* **DESCRIPTION OF THE TASK**
State the number of lines in these records that include the string "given", and say nothing more.

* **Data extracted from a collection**
________________________________________

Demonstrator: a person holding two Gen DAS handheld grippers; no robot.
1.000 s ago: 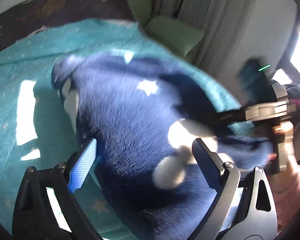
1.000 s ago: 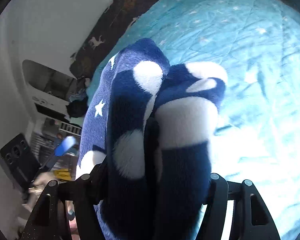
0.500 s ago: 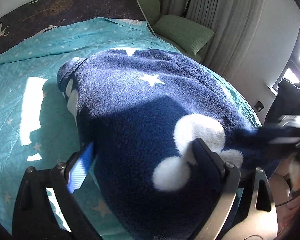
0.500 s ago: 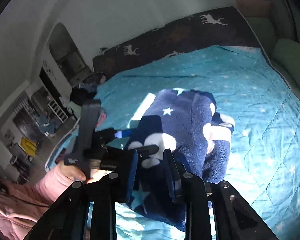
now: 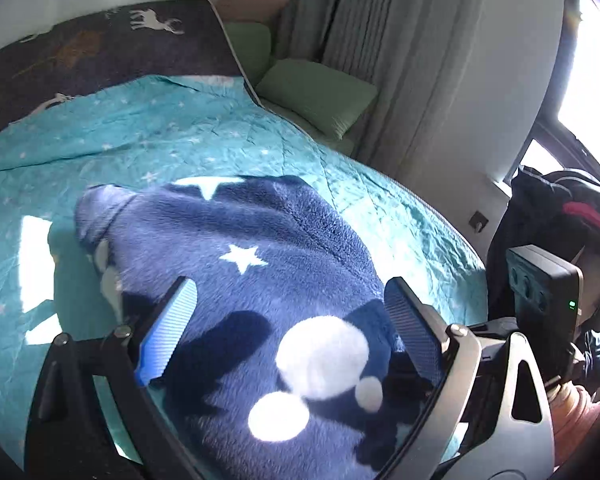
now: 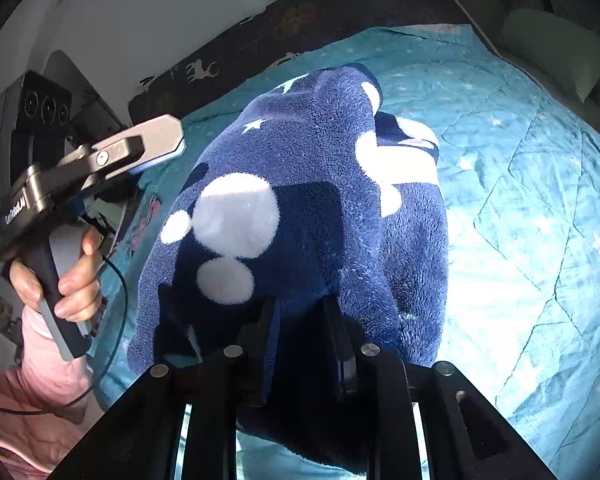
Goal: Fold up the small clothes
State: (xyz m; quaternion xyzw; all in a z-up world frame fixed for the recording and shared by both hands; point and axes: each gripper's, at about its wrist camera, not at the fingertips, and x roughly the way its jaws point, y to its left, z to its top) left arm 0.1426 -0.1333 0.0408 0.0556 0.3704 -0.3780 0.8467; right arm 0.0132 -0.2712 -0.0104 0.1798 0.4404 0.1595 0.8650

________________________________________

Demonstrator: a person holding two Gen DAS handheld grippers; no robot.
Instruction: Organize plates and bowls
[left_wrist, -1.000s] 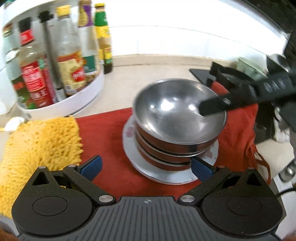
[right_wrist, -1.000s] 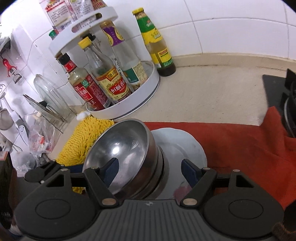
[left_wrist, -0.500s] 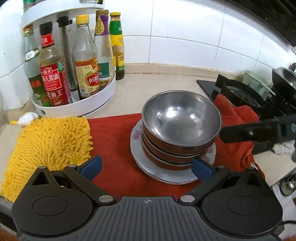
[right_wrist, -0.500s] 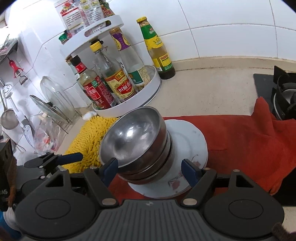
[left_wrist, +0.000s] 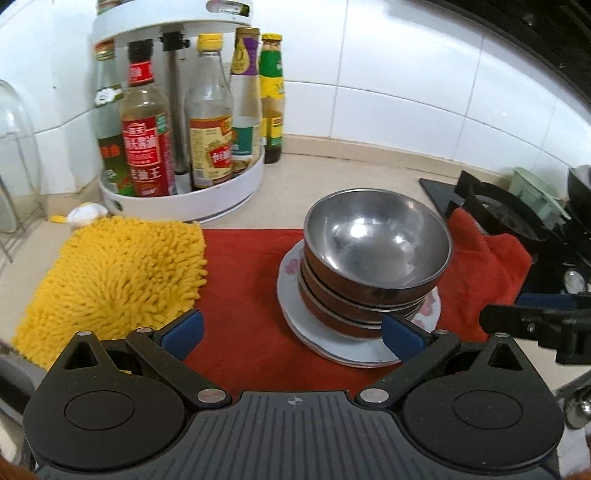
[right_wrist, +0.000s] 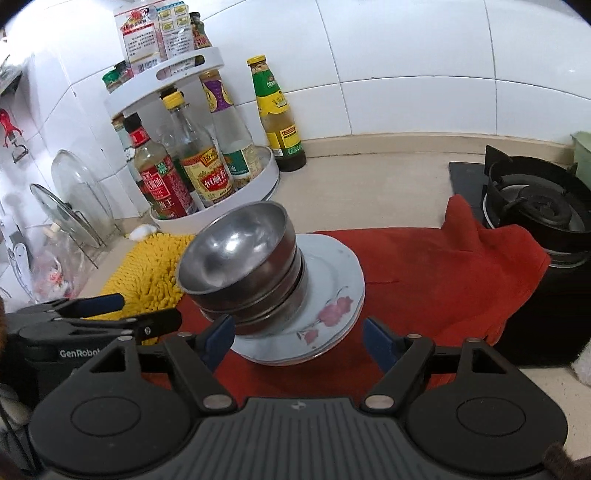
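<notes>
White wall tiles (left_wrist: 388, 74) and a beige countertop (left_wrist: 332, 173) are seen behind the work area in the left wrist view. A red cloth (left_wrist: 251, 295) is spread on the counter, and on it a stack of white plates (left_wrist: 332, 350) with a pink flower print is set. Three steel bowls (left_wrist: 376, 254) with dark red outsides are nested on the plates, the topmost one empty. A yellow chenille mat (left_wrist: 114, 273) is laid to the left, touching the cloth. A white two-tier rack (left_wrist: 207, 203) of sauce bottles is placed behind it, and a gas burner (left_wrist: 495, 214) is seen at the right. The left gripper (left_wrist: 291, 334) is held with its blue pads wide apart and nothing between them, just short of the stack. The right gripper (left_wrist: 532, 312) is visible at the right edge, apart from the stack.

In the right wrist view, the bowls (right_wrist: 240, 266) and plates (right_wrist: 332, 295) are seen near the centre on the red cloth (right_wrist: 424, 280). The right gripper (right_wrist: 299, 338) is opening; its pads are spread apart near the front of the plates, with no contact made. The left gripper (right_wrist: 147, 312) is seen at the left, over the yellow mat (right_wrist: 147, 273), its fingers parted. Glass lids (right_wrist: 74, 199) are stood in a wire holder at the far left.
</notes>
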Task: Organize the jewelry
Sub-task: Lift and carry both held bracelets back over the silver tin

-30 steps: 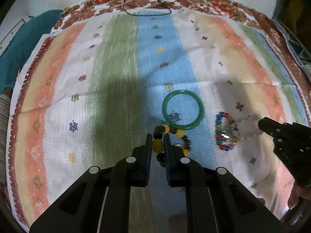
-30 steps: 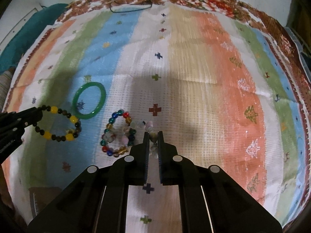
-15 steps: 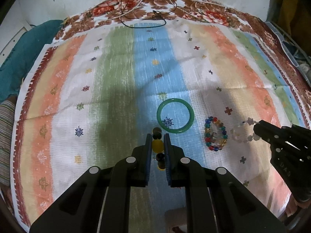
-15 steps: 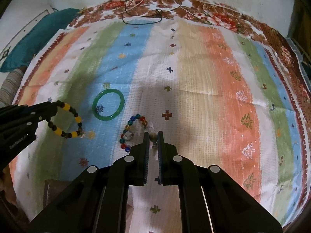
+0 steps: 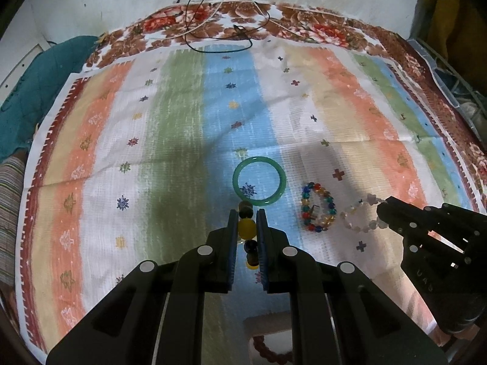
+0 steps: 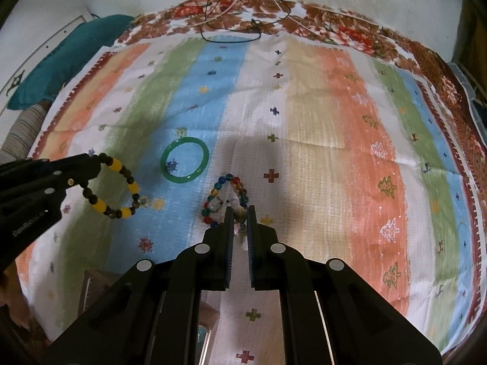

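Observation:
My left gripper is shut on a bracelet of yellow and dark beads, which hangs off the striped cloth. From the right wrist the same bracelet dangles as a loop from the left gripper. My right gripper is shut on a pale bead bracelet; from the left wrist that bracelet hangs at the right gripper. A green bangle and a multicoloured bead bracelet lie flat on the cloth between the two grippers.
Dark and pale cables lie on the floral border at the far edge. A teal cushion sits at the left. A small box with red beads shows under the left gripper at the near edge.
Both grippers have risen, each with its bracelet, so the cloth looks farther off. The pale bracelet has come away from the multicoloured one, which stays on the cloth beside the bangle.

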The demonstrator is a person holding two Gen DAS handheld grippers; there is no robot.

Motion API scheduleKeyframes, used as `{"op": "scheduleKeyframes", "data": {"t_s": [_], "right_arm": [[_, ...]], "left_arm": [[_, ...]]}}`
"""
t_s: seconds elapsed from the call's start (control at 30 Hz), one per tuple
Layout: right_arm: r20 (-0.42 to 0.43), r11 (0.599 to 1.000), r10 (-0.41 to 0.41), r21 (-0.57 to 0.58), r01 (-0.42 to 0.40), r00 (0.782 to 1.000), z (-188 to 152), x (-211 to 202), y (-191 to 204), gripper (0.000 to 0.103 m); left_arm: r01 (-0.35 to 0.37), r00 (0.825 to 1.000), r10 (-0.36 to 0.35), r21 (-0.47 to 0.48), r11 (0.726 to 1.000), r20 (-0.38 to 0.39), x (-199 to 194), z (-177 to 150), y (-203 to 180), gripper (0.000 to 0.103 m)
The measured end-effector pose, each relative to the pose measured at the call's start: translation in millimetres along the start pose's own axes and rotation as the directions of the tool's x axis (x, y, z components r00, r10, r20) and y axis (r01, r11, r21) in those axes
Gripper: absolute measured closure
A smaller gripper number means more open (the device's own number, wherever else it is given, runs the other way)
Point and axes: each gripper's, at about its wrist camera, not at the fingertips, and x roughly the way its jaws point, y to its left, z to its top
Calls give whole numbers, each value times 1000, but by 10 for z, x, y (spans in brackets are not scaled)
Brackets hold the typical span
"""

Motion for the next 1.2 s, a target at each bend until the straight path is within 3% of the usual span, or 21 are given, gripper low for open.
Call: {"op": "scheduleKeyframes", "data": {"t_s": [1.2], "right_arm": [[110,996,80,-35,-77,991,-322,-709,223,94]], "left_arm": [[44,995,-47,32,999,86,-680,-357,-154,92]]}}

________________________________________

* **ANSWER SPACE**
2